* [Task] Copy the data exactly, pictures aside.

* [Raw data]
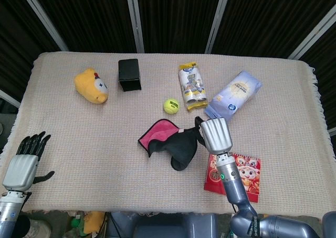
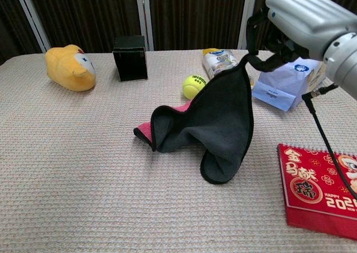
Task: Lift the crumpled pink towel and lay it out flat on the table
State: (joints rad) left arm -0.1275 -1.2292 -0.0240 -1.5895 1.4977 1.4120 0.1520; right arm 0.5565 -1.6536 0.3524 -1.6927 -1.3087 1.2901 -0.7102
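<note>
Your right hand (image 2: 304, 19) pinches one corner of the pink towel (image 2: 215, 119) and holds it up above the table (image 2: 83, 169) — the grey underside hangs down facing the chest camera, while the towel's lower folds rest on the table near the middle, with the pink face showing in the head view. Your left hand (image 1: 23, 162) sits at the near left edge of the table, fingers straight and holding nothing — well apart from the towel. A tennis ball (image 2: 193, 87) lies just behind the towel, and a red calendar (image 2: 318, 189) lies to its right.
</note>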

* [Final answer]
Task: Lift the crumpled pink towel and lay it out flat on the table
State: (joints rad) left arm -0.1275 -1.2292 -0.0240 -1.5895 1.4977 1.4120 0.1520; right arm 0.5565 -1.6536 0.3524 -1.6927 -1.3087 1.2901 -0.7102
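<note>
Your right hand (image 2: 304, 19) pinches one corner of the pink towel (image 2: 215, 119) and holds it up above the table (image 2: 83, 169) — the grey underside hangs down facing the chest camera, while the towel's lower folds rest on the table near the middle, with the pink face showing in the head view. Your left hand (image 1: 23, 162) sits at the near left edge of the table, fingers straight and holding nothing — well apart from the towel. A tennis ball (image 2: 193, 87) lies just behind the towel, and a red calendar (image 2: 318, 189) lies to its right.
</note>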

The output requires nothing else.